Copy out, from the entries below, each line holding the string "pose".

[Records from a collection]
□ □ □ □

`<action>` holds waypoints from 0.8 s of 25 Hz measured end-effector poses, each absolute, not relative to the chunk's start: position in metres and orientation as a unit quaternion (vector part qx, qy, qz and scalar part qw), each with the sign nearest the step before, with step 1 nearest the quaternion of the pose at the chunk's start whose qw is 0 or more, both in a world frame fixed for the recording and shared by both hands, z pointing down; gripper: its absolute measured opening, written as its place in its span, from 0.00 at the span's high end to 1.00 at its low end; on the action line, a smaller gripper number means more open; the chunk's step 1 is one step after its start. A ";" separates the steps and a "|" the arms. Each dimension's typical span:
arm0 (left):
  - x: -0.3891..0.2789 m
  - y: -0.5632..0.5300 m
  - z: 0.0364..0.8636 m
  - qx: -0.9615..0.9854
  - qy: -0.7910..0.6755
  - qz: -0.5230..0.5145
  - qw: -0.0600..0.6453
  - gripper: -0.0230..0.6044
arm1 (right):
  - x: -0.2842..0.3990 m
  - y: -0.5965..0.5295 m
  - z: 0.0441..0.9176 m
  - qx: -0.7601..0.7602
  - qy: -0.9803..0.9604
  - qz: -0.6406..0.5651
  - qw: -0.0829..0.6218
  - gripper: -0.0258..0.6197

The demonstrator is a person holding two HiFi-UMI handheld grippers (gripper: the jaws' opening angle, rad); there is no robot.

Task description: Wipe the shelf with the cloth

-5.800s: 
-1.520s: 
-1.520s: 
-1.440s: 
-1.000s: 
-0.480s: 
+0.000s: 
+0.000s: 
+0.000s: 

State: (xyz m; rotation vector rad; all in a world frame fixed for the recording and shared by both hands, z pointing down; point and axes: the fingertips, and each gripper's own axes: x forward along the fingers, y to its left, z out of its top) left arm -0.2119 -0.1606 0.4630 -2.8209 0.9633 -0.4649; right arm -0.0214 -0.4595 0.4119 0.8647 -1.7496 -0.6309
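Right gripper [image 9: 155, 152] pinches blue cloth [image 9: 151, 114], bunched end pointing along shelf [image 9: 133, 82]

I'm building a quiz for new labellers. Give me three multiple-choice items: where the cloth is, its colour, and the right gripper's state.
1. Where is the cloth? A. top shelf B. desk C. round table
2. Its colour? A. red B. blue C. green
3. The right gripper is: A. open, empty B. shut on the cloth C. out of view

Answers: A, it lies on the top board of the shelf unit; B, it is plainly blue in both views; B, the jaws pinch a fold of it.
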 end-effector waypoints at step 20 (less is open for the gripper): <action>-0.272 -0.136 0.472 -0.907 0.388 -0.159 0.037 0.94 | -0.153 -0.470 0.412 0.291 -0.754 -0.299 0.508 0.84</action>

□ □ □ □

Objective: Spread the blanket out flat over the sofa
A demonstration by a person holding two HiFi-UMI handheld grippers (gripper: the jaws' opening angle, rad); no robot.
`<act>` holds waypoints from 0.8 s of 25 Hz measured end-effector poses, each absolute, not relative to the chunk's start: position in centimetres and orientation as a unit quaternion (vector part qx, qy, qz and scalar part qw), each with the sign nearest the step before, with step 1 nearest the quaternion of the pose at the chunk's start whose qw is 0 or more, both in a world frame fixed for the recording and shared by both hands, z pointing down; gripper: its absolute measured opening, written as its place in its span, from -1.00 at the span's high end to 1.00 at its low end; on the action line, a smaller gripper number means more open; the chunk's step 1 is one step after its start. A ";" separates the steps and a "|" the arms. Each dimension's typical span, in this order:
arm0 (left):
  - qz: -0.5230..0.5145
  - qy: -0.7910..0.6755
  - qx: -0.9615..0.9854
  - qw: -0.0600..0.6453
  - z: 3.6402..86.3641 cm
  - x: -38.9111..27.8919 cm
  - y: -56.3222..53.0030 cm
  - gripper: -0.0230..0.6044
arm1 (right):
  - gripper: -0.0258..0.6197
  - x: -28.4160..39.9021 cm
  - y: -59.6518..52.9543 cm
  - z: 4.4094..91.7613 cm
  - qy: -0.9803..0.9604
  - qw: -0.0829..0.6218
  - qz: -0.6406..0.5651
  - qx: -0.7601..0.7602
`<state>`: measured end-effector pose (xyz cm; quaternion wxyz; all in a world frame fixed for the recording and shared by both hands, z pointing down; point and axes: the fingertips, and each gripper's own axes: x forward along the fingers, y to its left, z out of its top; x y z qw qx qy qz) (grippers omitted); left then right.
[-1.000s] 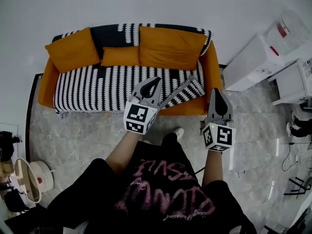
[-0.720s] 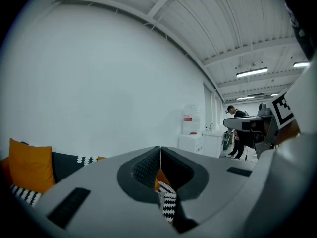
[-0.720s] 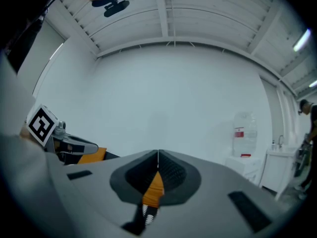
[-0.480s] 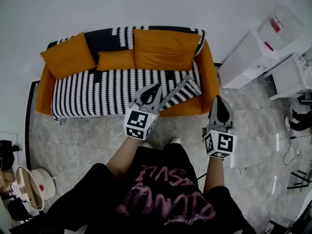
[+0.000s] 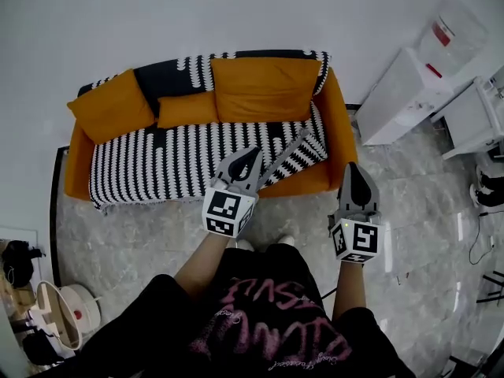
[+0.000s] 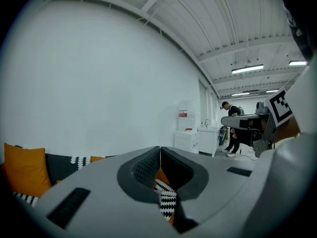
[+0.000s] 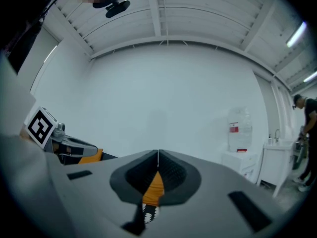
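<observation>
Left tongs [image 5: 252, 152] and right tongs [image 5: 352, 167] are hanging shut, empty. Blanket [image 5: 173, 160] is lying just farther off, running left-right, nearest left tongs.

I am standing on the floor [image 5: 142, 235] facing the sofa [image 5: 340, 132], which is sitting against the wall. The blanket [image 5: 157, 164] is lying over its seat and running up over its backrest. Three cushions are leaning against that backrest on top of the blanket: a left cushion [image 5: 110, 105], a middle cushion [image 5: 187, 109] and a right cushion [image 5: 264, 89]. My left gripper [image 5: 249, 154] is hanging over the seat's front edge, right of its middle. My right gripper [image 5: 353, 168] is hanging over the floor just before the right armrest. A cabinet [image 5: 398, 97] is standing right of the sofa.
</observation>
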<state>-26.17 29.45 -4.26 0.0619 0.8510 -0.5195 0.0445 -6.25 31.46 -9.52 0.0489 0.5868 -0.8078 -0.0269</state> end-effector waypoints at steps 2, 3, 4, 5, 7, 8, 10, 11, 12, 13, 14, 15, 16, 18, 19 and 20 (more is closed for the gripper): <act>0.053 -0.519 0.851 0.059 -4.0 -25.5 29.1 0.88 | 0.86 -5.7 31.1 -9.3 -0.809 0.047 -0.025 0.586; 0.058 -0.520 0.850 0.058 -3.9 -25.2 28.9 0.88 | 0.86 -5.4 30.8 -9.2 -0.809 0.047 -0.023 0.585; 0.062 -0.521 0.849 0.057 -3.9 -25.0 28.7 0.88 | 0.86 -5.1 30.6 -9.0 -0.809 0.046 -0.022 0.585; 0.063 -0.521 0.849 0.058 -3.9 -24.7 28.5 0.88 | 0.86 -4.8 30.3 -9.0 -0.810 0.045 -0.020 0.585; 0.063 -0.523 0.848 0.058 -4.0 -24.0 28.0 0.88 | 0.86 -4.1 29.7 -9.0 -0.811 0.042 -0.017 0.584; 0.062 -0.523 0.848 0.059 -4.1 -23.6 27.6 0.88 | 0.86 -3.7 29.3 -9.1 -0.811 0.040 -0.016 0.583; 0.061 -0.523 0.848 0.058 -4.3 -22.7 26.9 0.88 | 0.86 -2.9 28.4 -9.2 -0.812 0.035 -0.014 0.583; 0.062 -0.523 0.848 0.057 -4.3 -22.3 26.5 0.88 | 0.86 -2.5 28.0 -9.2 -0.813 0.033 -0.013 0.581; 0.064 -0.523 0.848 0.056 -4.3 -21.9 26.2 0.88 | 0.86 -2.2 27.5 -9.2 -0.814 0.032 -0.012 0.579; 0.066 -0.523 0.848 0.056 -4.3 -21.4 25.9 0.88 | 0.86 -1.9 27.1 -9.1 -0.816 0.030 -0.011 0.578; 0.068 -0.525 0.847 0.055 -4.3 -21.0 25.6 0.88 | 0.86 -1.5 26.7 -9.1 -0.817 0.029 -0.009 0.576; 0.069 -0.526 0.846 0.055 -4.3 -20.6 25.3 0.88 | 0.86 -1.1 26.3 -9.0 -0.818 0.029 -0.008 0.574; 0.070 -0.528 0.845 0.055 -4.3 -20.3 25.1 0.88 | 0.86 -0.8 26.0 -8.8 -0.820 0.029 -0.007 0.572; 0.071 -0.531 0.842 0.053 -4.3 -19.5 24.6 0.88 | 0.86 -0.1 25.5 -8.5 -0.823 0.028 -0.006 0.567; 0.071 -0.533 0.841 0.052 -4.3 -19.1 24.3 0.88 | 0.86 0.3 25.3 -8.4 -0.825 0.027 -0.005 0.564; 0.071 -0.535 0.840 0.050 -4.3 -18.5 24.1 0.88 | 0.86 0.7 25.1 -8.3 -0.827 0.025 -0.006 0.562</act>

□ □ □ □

* Answer below:
`<action>` holds waypoints from 0.8 s of 25 Hz measured end-effector poses, each absolute, not relative to the chunk's start: position in metres and orientation as a unit quaternion (vector part qx, qy, qz and scalar part qw), each with the sign nearest the step before, with step 1 nearest the quaternion of the pose at the chunk's start whose qw is 0 or more, both in a world frame fixed for the recording and shared by both hands, z pointing down; gripper: its absolute measured opening, written as its place in its span, from 0.00 at the span's high end to 1.00 at its low end; on the action line, a smaller gripper number means more open; the chunk's step 1 is one step after its start. A ";" separates the steps and a "|" the arms. Each dimension's typical span:
`<act>` holds waypoints from 0.8 s of 25 Hz measured end-effector poses, each absolute, not relative to the chunk's start: position in centimetres and orientation as a unit quaternion (vector part qx, qy, qz and scalar part qw), each with the sign nearest the step before, with step 1 nearest the quaternion of the pose at the chunk's start whose qw is 0 or more, both in a world frame fixed for the recording and shared by both hands, z pointing down; gripper: its absolute measured opening, written as its place in its span, from -1.00 at the span's high end to 1.00 at its low end; on the action line, a smaller gripper number means more open; the chunk's step 1 is one step after its start. A ";" separates the steps and a "|" the arms. Each dimension's typical span, in this order:
`<state>`: measured end-effector pose (xyz cm; quaternion wxyz; all in a world frame fixed for the recording and shared by both hands, z pointing down; point and axes: the fingertips, and each gripper's own axes: x forward along the fingers, y to its left, z out of its top; x y z qw qx qy qz) (grippers omitted); left then right.

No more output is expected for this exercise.